*COLLECTED DATA*
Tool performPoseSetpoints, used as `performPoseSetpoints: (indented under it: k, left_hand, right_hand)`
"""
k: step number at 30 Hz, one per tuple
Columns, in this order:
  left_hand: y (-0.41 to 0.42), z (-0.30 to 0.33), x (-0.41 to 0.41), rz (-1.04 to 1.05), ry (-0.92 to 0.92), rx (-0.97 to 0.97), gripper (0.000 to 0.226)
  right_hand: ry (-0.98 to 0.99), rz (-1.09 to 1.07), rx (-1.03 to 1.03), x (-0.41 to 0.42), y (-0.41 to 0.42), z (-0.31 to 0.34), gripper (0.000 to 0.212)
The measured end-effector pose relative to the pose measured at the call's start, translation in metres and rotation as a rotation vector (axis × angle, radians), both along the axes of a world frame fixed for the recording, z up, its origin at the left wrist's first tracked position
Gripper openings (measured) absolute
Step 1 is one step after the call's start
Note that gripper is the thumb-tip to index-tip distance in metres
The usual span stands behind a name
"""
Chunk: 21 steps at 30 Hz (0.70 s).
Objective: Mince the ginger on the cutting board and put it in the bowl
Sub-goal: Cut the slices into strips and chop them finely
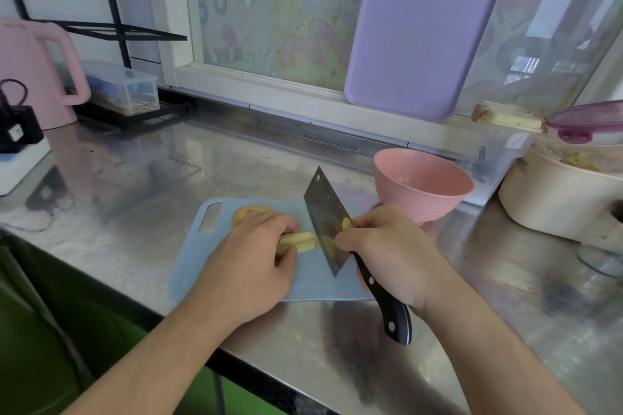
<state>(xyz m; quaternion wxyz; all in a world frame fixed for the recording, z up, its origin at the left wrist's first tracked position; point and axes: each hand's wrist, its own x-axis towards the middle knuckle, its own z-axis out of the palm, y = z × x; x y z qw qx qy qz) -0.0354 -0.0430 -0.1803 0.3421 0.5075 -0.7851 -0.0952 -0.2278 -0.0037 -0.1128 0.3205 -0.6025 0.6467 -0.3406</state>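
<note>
A pale blue cutting board (303, 283) lies on the steel counter. On it are yellow ginger slices (298, 241), held down by the curled fingers of my left hand (256, 263). A further ginger piece (249, 212) lies behind that hand. My right hand (391, 246) grips the black handle of a cleaver (328, 216). Its blade stands edge-down on the board against the right end of the slices. An empty pink bowl (421, 187) stands just behind the board's right corner.
A cream cooker (556, 202) with a purple lid stands at the right. A purple board (421, 27) leans on the window. A pink kettle (30, 71), a clear box (124, 87) and a black rack are at the back left. The counter edge runs close in front.
</note>
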Motion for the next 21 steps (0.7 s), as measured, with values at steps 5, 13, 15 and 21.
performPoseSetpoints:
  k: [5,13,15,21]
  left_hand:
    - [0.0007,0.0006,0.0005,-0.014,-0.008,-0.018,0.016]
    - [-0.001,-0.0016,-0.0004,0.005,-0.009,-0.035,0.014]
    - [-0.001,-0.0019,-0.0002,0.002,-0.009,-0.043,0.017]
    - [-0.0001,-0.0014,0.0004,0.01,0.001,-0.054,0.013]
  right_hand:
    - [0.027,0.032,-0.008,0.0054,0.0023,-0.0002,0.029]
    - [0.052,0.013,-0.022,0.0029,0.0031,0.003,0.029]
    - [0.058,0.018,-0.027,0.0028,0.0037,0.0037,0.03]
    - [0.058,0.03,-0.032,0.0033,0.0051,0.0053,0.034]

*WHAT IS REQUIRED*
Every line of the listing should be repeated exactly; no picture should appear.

*EXPECTED ANSWER*
Tool performPoseSetpoints, used as `performPoseSetpoints: (indented under it: k, left_hand, right_hand)`
"""
k: step number at 30 Hz, one per tuple
Columns, in this order:
  left_hand: y (-0.41 to 0.42), z (-0.30 to 0.33), x (-0.41 to 0.41), rz (-1.04 to 1.05), ry (-0.92 to 0.92), rx (-0.97 to 0.97), gripper (0.000 to 0.226)
  right_hand: ry (-0.98 to 0.99), rz (-1.09 to 1.07), rx (-1.03 to 1.03), x (-0.41 to 0.42), y (-0.41 to 0.42), z (-0.31 to 0.34), gripper (0.000 to 0.212)
The measured end-effector pose relative to the pose measured at the call's start, translation in metres and rotation as a rotation vector (axis × angle, radians), both along the axes of a world frame fixed for the recording, z up, its origin at the left wrist's first tracked position
Gripper openings (measured) absolute
Step 1 is one step after the call's start
Note that gripper is the thumb-tip to index-tip distance in metres
The usual span stands behind a name
"""
Chunk: 21 steps at 30 Hz (0.70 s).
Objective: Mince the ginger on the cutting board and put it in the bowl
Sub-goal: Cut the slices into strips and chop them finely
<state>(xyz m; quaternion wxyz; all in a world frame fixed for the recording, z up, its origin at the left wrist's first tracked position; point and axes: each hand's wrist, its own x-axis towards the middle knuckle, its own z-axis out of the palm, y = z × x; x y z qw qx qy qz) -0.0354 -0.0430 -0.1803 0.3421 0.5075 -0.7851 -0.0952 -0.2278 -0.0037 -0.1128 0.3205 -0.6025 0.6467 -0.3406</state>
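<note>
A pale blue cutting board (303, 283) lies on the steel counter. On it are yellow ginger slices (298, 241), held down by the curled fingers of my left hand (256, 263). A further ginger piece (249, 212) lies behind that hand. My right hand (391, 246) grips the black handle of a cleaver (328, 216). Its blade stands edge-down on the board against the right end of the slices. An empty pink bowl (421, 187) stands just behind the board's right corner.
A cream cooker (556, 202) with a purple lid stands at the right. A purple board (421, 27) leans on the window. A pink kettle (30, 71), a clear box (124, 87) and a black rack are at the back left. The counter edge runs close in front.
</note>
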Motion for the next 21 steps (0.7 s), as measured, with values at steps 5, 13, 15 and 21.
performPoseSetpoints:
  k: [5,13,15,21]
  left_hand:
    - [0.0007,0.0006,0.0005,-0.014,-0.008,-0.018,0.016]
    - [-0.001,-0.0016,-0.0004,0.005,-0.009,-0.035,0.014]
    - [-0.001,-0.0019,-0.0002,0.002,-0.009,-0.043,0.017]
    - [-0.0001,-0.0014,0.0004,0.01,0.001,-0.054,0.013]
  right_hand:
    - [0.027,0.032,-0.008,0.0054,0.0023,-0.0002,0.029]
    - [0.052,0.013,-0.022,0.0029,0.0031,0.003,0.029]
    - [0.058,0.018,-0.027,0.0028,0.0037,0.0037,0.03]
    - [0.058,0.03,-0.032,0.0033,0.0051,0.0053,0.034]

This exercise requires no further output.